= REQUIRED ACTION =
Return the listing below exactly. Leave its pictures out.

= DATA SHOWN =
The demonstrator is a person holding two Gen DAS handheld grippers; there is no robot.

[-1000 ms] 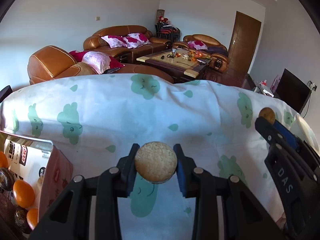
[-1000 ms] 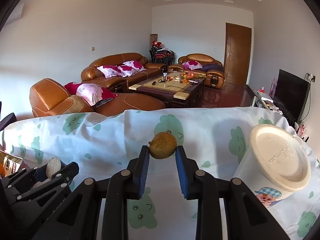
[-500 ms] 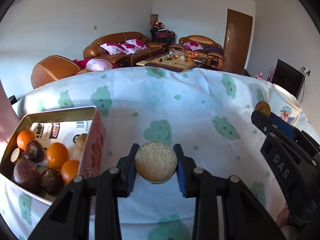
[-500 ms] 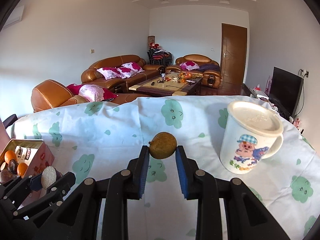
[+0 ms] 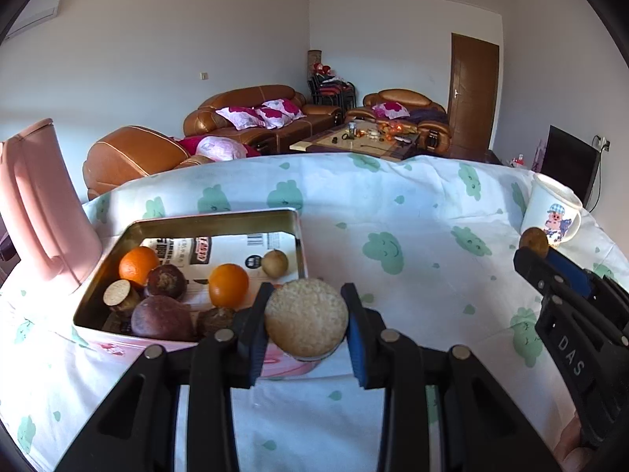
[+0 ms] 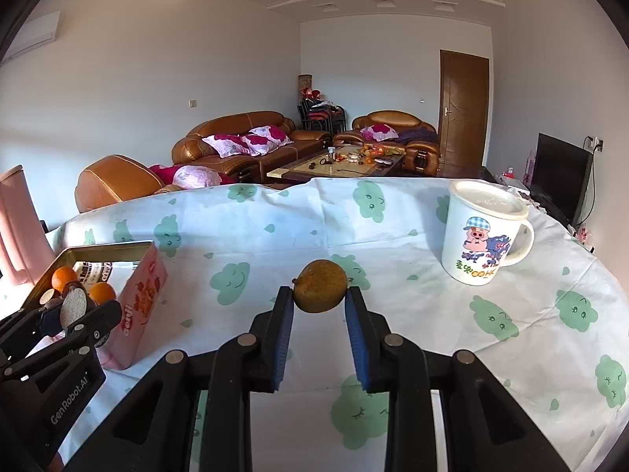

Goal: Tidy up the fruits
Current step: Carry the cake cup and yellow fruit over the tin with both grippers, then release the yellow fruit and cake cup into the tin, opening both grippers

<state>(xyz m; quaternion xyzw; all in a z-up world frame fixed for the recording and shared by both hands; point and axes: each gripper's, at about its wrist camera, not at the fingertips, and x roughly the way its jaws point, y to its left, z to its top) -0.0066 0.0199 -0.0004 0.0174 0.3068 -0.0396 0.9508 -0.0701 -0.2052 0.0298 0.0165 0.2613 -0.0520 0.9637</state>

= YOUR SOLUTION =
The demonstrator is a person holding two Gen DAS handheld grippers; there is no robot.

[-1000 ms] 
[-1000 ms] 
[-500 ms] 
[-500 ms] 
[+0 ms] 
[+0 ms] 

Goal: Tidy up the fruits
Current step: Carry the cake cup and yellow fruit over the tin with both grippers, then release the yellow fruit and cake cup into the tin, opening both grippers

<state>(xyz m; quaternion xyzw; all in a z-up world frame fixed for the recording and shared by both hands; point and axes: each gripper's, at about its wrist camera, not at the fingertips, and x roughly the way its jaws point, y to its left, z to its top) -0.0066 0.0199 -0.0004 0.0174 0.3068 -0.0396 0.9508 -0.0701 -0.2052 0.0298 0.0165 0.2613 -0.0520 0.9637</state>

The exercise requires no further output.